Mould inserts for a bearing seal mould were textured using the improved scan system. The process used a relatively high scan speed (2 m/s) to avoid heat accumulation. Thanks to the fast and accurate gating the texture’s small features still have a high definition. The fast dynamics of the small 10 mm aperture scan head enable a relatively high duty cycle when processing small
tiles (70–90 %)
The developed technology was used to machine different pillar patterns in rings on balls made of stainless steel and cemented carbide, to be used for dissemination of the results. The picture shows a measurement of the texture on a steel demonstrator ball.

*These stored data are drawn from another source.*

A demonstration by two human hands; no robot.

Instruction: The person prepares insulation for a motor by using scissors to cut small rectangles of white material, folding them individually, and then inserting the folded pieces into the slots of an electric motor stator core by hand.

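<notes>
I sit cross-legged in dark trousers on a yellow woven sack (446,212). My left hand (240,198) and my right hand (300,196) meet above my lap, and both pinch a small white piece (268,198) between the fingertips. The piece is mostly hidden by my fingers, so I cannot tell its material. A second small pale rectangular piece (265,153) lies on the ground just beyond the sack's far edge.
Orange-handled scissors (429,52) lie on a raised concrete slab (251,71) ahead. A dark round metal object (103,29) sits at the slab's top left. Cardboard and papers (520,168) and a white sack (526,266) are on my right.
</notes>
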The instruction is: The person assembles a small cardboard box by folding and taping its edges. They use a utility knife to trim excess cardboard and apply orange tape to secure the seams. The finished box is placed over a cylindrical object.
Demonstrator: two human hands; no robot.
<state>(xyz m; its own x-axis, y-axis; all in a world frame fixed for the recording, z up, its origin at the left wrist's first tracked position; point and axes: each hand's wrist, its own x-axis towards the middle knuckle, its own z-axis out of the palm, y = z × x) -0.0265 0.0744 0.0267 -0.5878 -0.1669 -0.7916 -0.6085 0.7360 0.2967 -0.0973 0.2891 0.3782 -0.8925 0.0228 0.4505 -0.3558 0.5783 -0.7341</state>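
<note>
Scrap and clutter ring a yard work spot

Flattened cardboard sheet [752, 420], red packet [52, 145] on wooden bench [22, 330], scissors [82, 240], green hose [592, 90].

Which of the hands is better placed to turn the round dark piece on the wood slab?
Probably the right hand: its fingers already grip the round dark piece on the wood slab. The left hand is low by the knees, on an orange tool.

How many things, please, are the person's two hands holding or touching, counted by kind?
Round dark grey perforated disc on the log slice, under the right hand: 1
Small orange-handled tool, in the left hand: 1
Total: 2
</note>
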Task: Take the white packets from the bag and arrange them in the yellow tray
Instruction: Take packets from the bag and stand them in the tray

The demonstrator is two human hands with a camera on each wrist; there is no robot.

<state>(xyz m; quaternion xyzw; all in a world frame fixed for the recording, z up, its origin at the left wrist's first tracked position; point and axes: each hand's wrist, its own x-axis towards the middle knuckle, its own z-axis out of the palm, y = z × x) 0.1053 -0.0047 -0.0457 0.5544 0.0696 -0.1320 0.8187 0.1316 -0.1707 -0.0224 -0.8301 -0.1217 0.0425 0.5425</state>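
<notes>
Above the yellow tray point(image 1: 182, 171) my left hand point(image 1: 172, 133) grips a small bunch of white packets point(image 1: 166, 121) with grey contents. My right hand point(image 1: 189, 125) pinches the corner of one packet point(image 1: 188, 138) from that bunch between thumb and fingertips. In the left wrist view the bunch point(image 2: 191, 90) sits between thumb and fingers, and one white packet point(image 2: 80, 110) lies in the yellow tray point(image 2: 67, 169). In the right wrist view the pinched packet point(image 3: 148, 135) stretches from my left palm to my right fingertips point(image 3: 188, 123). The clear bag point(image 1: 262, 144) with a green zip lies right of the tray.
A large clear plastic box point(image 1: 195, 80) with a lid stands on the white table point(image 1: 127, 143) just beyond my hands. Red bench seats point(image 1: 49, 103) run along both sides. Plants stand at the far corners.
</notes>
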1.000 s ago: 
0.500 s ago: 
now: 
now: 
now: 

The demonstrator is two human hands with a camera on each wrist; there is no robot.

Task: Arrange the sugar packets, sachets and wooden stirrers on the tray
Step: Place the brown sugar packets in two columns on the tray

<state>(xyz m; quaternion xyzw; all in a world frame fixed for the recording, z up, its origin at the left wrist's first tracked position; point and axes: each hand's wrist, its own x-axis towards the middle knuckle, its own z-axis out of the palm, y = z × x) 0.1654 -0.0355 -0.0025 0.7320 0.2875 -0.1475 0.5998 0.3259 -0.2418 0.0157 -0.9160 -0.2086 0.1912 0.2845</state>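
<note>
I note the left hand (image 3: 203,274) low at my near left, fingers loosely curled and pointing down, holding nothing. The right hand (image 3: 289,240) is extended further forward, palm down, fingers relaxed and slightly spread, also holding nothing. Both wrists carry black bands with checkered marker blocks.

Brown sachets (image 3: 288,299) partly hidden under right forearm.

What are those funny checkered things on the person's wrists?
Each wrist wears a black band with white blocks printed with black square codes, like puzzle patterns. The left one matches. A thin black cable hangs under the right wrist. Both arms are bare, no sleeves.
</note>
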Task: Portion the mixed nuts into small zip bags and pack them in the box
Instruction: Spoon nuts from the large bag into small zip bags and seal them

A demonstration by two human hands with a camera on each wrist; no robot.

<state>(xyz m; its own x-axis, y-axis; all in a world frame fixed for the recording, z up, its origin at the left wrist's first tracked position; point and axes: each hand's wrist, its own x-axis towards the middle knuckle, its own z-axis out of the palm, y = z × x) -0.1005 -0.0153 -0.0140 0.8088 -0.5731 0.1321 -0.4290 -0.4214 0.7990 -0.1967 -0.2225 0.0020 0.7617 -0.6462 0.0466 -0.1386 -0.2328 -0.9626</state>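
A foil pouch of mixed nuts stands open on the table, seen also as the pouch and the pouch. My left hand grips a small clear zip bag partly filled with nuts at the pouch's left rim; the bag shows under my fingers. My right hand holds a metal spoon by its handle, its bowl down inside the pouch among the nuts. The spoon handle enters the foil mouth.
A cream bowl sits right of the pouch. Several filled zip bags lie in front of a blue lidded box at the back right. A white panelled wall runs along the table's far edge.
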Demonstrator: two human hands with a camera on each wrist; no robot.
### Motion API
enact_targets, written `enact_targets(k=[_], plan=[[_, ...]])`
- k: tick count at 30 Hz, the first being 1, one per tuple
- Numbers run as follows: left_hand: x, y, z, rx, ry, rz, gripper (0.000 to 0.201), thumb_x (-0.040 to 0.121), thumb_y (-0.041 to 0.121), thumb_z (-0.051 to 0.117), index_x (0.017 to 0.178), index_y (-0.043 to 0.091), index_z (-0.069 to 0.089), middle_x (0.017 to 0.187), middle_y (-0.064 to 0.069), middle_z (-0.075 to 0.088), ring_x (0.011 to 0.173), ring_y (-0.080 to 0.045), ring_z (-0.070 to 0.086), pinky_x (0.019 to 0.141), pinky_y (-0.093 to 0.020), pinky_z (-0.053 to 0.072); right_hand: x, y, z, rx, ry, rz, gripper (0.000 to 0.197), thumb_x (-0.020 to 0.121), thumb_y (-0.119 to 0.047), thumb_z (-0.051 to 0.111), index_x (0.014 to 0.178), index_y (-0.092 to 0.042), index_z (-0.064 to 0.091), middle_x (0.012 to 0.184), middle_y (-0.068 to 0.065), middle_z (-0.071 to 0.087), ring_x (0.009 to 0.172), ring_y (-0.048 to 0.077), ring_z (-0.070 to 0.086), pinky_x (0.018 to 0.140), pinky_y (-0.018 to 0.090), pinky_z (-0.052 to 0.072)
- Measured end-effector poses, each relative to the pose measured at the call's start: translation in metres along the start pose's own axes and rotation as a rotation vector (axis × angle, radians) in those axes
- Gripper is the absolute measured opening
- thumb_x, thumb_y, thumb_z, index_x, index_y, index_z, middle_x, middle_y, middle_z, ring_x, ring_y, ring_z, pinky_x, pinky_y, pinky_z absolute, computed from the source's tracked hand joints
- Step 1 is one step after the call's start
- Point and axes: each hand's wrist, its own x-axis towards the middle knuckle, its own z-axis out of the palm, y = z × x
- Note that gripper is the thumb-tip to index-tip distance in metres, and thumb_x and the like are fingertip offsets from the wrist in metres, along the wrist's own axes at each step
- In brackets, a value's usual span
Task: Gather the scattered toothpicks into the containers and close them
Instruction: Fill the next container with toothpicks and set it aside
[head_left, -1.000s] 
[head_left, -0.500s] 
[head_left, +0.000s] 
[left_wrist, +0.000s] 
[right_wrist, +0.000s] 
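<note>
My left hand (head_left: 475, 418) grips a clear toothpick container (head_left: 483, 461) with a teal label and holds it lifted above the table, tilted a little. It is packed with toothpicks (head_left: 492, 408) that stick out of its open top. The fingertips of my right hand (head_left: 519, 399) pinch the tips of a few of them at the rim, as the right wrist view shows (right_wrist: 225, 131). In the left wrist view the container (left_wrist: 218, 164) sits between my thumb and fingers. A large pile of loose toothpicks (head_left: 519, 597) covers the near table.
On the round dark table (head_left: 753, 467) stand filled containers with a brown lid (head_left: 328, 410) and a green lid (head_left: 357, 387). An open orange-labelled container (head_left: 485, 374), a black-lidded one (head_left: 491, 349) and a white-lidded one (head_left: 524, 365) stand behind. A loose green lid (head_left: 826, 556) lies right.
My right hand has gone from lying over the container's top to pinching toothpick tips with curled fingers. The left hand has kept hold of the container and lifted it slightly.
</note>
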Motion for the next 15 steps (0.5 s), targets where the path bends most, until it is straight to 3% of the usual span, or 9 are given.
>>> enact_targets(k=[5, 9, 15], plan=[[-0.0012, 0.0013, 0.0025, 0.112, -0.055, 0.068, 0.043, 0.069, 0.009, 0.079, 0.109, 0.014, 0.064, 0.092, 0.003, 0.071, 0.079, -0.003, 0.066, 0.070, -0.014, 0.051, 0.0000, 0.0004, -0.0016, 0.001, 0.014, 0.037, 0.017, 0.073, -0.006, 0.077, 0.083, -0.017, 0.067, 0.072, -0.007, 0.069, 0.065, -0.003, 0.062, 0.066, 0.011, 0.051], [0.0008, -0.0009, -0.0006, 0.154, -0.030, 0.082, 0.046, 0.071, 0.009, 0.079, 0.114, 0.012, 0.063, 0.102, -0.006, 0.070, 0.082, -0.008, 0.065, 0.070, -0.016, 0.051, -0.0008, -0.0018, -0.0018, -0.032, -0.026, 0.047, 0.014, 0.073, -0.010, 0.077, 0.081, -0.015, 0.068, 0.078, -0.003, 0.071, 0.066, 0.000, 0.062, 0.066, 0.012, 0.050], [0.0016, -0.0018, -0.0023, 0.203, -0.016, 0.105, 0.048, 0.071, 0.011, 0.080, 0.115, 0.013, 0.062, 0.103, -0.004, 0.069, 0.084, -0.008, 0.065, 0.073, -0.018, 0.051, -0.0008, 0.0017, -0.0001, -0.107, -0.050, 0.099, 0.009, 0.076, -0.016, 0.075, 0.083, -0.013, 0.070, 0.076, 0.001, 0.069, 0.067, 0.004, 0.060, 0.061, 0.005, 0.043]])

Breakthrough solutions in ultrafast laser equipment for decorative finishing in automotive chrome plated parts
Partners: Lasing (Spain), Maier (Spain), UPM (Spain)
The goal of the project was to improve the quality of unique decorative chrome plated parts for the automotive industry using advanced laser technologies and design a complete solution to be integrated into factory line.
There were two different business sectors involved in the experiments, 1) Special Automotive Parts decoration from End User side (Parts manufacturer) and 2) Development of advanced laser systems from Integrator side. Precision laser applications are very complex due to the number of variables that are involved, making critical to control them for real manufacturing lines. Significant thermal changes produced mainly in all industrial environments creates essential problems that need to be controlled and resolved at real time as internal misalignments between laser sources and processing heads, laser power losses, 3D errors due mechanical drifts, making necessary to find new solutions capable of minimising these effects.
LASING designed a new concept of Analytical & Control tool named BGB (Beam Guide Box) that integrates all the optical and mechanical components that ensure an advanced and repeatable laser processing. The BGB can be installed in front of any laser, CW or pulsed with emission ranges from 1064 nm to 320 nm and technically provides the following specifications:
1) Continuous analysis of laser beam path obtaining beam pointing and beam profile data.
2) Automatic beam path correction using two sets of CCD´s sensor and Piezo mountings.
3) Motorized beam size expansion from 1x to 4x.
4) Automated energy control using polarisation optics.
5) Continuous energy and 2D beam analysis.
6) Fast and precise divergence adjustment to perform 3D or fast 2.5D processing.
7) Fast pulse counting electronics capable of detecting one pulse missing during the laser processing.
8) 2D Galvanometer head with F-theta or Telecentric lens.
A comprehensive assessment of ps equipment for decorative marking of chromed part for automotive industrive has been done. A laser parametric window using ps laser sources emitting at 532 nm has been established in such a way that all the specifications needed for marking the targeted chromed parts have been fulfilled.